For this exercise, repeat the whole listing below exactly. Leave the pictures out.

Stored data:

*-*-*

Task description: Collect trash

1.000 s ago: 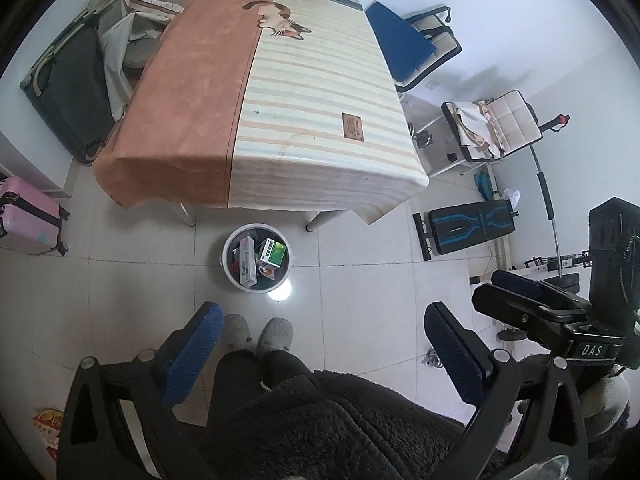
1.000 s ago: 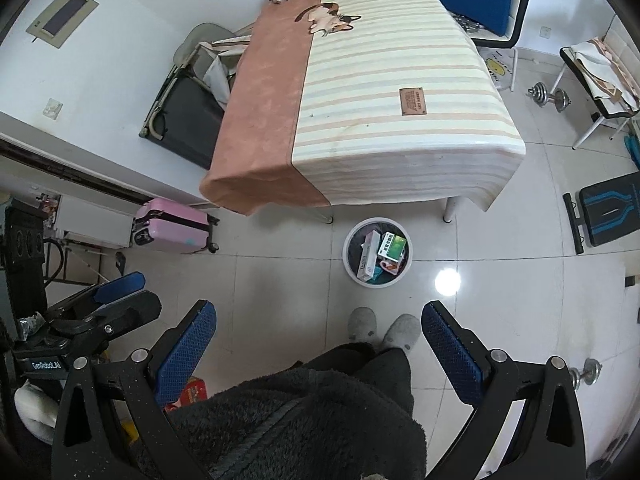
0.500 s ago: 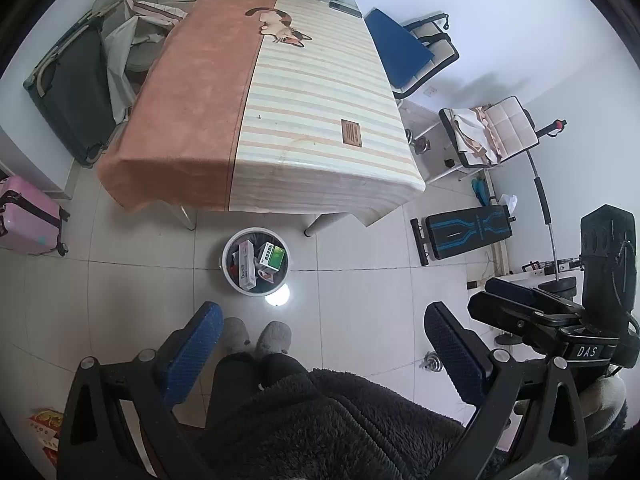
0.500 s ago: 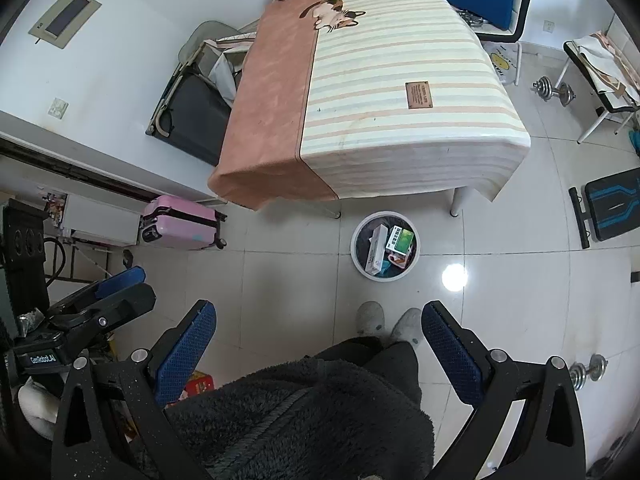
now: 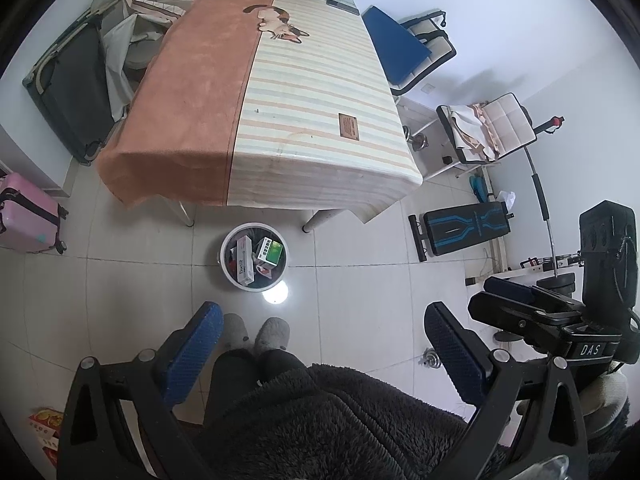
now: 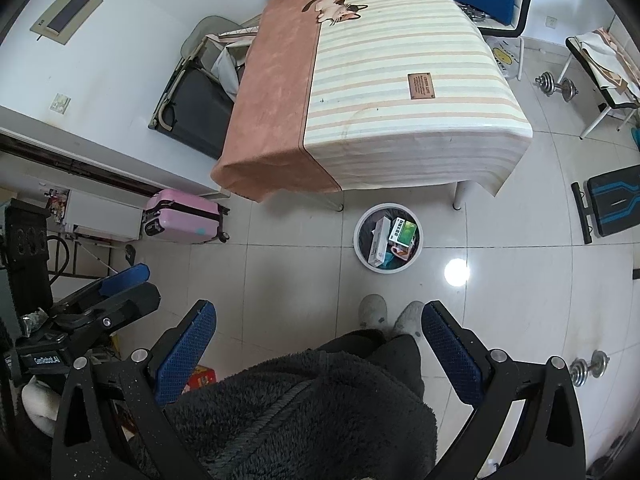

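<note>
While both tongs stand spread and empty, left gripper (image 5: 320, 344) and right gripper (image 6: 318, 338) held high over the floor, collection looks finished: boxes lie in the white bin (image 5: 253, 256) before the bare-fronted table (image 5: 280, 92). Change since earlier: both views slightly nearer the table.

Bin (image 5: 253, 257) (boxes (image 5: 245, 261) inside) on floor before table (image 5: 280, 112), suitcase (image 5: 28, 216) left.
</note>
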A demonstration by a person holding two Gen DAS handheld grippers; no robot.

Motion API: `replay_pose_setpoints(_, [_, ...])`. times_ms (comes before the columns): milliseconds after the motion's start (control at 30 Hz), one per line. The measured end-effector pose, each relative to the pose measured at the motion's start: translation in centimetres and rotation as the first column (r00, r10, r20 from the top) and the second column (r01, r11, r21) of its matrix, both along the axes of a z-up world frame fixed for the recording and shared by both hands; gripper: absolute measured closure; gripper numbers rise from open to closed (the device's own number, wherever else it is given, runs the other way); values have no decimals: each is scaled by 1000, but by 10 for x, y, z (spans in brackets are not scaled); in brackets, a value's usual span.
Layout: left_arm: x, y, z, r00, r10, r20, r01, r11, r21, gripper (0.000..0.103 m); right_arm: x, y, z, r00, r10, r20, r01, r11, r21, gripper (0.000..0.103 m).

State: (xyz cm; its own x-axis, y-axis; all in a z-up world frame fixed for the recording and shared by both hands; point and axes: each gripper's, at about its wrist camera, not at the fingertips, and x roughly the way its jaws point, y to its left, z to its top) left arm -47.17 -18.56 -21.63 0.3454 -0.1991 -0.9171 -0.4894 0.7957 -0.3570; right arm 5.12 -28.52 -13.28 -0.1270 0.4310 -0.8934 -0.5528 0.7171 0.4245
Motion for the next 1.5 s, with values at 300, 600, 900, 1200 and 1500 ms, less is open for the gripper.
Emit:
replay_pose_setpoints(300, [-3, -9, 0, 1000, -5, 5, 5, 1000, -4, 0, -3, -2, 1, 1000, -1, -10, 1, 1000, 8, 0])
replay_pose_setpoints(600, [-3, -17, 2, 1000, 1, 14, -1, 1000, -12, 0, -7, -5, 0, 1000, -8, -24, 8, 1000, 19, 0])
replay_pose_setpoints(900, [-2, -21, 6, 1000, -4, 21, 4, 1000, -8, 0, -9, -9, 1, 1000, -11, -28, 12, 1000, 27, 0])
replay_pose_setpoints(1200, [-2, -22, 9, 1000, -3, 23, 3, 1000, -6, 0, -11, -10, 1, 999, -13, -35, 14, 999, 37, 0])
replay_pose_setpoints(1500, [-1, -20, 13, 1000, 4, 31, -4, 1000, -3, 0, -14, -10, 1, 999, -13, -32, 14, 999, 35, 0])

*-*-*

Answer box:
Task description: Collect trash

1.000 s ago: 
1.000 s ago: 
0.500 s ago: 
0.500 s ago: 
now: 
now: 

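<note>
While both tongs stand spread and empty, left gripper (image 5: 320, 344) and right gripper (image 6: 318, 338) held high over the floor, collection looks finished: boxes lie in the white bin (image 5: 253, 256) before the bare-fronted table (image 5: 280, 92). Change since earlier: both views slightly nearer the table.

Bin (image 5: 253, 257) (boxes (image 5: 245, 261) inside) on floor before table (image 5: 280, 112), suitcase (image 5: 28, 216) left.
</note>
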A demonstration by a person holding two Gen DAS handheld grippers; no robot.

Motion API: `replay_pose_setpoints(_, [_, ...])`. times_ms (comes before the columns): milliseconds after the motion's start (control at 30 Hz), one per line. The measured end-effector pose, each relative to the pose measured at the motion's start: translation in centimetres and rotation as the first column (r00, r10, r20 from the top) and the second column (r01, r11, r21) of its matrix, both along the axes of a z-up world frame fixed for the recording and shared by both hands; gripper: absolute measured closure; gripper numbers rise from open to closed (the device's own number, wherever else it is given, runs the other way); values have no decimals: each is scaled by 1000, but by 10 for x, y, z (spans in brackets are not scaled); in brackets, a value's usual span.
Layout: left_arm: x, y, z, r00, r10, r20, r01, r11, r21, gripper (0.000..0.103 m); right_arm: x, y, z, r00, r10, r20, r01, r11, r21, gripper (0.000..0.103 m).

State: (xyz cm; its own x-axis, y-axis; all in a z-up world frame fixed for the recording and shared by both hands; point and axes: each gripper's, at about its wrist camera, not at the fingertips, and x roughly the way its jaws point, y to its left, z to its top) left arm -47.17 -18.56 -21.63 0.3454 -0.1991 -0.9171 -0.4894 0.7957 -0.3570; right arm 5.12 -28.52 -13.28 -0.1270 0.4310 -0.8934 -0.5528 0.7171 0.4245
Motion for the next 1.5 s, with values at 300, 600, 900, 1200 and 1500 ms, less is open for the gripper.
Emit:
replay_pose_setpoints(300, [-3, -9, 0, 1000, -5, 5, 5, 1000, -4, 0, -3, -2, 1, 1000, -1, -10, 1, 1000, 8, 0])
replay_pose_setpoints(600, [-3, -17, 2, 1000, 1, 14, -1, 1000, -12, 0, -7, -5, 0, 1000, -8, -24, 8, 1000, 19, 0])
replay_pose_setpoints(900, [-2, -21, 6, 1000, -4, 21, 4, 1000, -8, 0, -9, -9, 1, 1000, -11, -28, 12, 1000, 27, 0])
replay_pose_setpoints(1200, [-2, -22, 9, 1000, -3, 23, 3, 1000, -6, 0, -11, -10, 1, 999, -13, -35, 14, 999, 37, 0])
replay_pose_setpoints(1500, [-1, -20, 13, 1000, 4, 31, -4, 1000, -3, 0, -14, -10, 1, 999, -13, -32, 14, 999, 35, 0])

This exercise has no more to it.